The Buxton Festival is an annual summer festival of opera, music and (since 2000) a literary series, held in Buxton, Derbyshire, England since its beginnings in July 1979. The 2020 festival would have run but was cancelled due to the Covid-19 crisis. The 2023 Buxton International Festival will run 6–23 July.

Origins of the present-day Festival
The origins of the Festival date to September 1937, when an annual drama festival was first held (running until 1942) in conjunction with the London-based Old Vic Theatre Company under Lilian Baylis. In addition to plays at the Buxton Opera House, the festival ran a summer school at the adjoining Playhouse Theatre. The Festival as it exists today came about because of the inspiration in the 1970s to encourage the restoration of the Buxton Opera House, a classic Frank Matcham building.

The conductor Anthony Hose (then Head of Music at Welsh National Opera) and Malcolm Fraser (then lecturing in opera at the Royal Northern College of Music in Manchester) saw its potential as a venue for an opera festival. With David Rigby, who provided the business input, they spent three years planning the first Festival while the restoration was in progress.

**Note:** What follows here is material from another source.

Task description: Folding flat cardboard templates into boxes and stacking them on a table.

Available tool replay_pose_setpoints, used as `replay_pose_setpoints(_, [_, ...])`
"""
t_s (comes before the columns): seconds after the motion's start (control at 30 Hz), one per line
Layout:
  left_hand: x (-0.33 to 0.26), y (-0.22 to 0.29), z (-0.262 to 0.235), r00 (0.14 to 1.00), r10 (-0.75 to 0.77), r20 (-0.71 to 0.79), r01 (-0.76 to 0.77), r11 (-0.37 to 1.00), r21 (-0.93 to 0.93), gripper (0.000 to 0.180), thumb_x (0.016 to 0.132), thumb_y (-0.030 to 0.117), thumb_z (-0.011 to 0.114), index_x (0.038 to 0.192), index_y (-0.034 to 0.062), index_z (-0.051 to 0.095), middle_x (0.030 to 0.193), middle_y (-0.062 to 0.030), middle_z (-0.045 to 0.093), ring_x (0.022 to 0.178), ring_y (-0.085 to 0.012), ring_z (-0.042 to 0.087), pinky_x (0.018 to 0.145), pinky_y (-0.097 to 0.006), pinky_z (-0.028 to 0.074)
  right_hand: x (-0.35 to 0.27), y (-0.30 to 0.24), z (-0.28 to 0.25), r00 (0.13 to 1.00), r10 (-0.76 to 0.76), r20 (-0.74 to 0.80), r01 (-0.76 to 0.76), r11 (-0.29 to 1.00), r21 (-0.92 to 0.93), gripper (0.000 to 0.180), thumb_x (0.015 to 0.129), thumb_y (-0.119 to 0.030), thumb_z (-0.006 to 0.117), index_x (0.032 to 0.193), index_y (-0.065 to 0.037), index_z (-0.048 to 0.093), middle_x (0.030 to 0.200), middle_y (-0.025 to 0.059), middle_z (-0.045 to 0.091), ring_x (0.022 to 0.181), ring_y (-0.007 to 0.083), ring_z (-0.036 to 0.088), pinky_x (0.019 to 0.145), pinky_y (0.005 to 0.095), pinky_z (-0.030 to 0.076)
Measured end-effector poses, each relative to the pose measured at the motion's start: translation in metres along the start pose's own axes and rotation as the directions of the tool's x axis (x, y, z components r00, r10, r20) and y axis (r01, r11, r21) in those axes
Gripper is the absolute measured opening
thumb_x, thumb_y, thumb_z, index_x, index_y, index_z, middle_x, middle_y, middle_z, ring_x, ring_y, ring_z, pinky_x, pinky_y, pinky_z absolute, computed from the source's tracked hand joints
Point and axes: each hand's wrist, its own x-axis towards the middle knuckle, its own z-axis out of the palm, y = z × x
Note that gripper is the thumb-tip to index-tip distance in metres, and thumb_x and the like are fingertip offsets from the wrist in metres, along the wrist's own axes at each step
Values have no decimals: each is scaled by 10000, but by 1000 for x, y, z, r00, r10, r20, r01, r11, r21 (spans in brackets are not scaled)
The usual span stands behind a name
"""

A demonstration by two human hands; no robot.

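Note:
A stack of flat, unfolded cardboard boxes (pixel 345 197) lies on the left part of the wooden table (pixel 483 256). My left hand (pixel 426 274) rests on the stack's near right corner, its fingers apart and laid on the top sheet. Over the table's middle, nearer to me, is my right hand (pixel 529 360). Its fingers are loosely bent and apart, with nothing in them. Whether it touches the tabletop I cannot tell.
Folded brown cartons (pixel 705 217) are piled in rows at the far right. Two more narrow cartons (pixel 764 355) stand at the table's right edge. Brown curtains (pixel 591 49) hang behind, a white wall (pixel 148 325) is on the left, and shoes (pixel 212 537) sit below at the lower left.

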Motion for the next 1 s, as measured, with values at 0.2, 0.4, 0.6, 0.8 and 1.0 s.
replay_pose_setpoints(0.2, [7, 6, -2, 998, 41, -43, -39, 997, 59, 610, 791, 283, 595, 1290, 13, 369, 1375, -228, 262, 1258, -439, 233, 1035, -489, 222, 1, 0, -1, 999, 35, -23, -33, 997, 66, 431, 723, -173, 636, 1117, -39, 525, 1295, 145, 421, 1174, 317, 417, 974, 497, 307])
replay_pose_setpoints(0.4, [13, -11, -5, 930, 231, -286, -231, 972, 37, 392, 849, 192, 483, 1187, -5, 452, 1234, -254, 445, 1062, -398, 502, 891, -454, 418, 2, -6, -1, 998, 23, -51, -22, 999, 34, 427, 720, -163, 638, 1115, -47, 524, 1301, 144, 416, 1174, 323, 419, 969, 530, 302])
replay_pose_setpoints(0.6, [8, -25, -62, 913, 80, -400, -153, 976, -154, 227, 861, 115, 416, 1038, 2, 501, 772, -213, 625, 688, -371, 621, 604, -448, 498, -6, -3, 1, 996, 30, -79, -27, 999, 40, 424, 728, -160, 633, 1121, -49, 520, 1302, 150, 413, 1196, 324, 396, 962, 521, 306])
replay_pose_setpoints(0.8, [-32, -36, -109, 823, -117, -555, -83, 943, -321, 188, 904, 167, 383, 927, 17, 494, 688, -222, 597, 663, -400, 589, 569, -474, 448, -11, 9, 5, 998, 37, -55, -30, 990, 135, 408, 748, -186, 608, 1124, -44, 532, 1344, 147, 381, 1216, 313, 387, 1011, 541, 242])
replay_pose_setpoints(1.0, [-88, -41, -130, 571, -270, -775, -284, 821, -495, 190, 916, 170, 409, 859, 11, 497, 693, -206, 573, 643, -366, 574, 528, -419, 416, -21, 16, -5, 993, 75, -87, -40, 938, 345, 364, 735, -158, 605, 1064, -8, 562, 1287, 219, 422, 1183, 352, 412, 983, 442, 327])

The restored Buxton Opera House became the venue for the first Buxton Festival in 1979 with presentations of Lucia di Lammermoor (in its first complete performance in Britain), followed by Peter Maxwell Davies' The Two Fiddlers.

Productions and performers
Productions have included rarely performed operas (such as Britten's Let's Make an Opera (1980); Domenico Cimarosa's Il matrimonio segreto (1981 and 1993); Kodály's Háry János (in its British stage premiere in 1982); Vivaldi's Griselda (1983, but not seen anywhere since its original Venice presentation in 1735); Cherubini's Médée (1984, in its original French dialogue never seen in Britain); and, from 1986, many productions of Handel's operas, as well as many others by Cimarosa (in 1989 it presented three).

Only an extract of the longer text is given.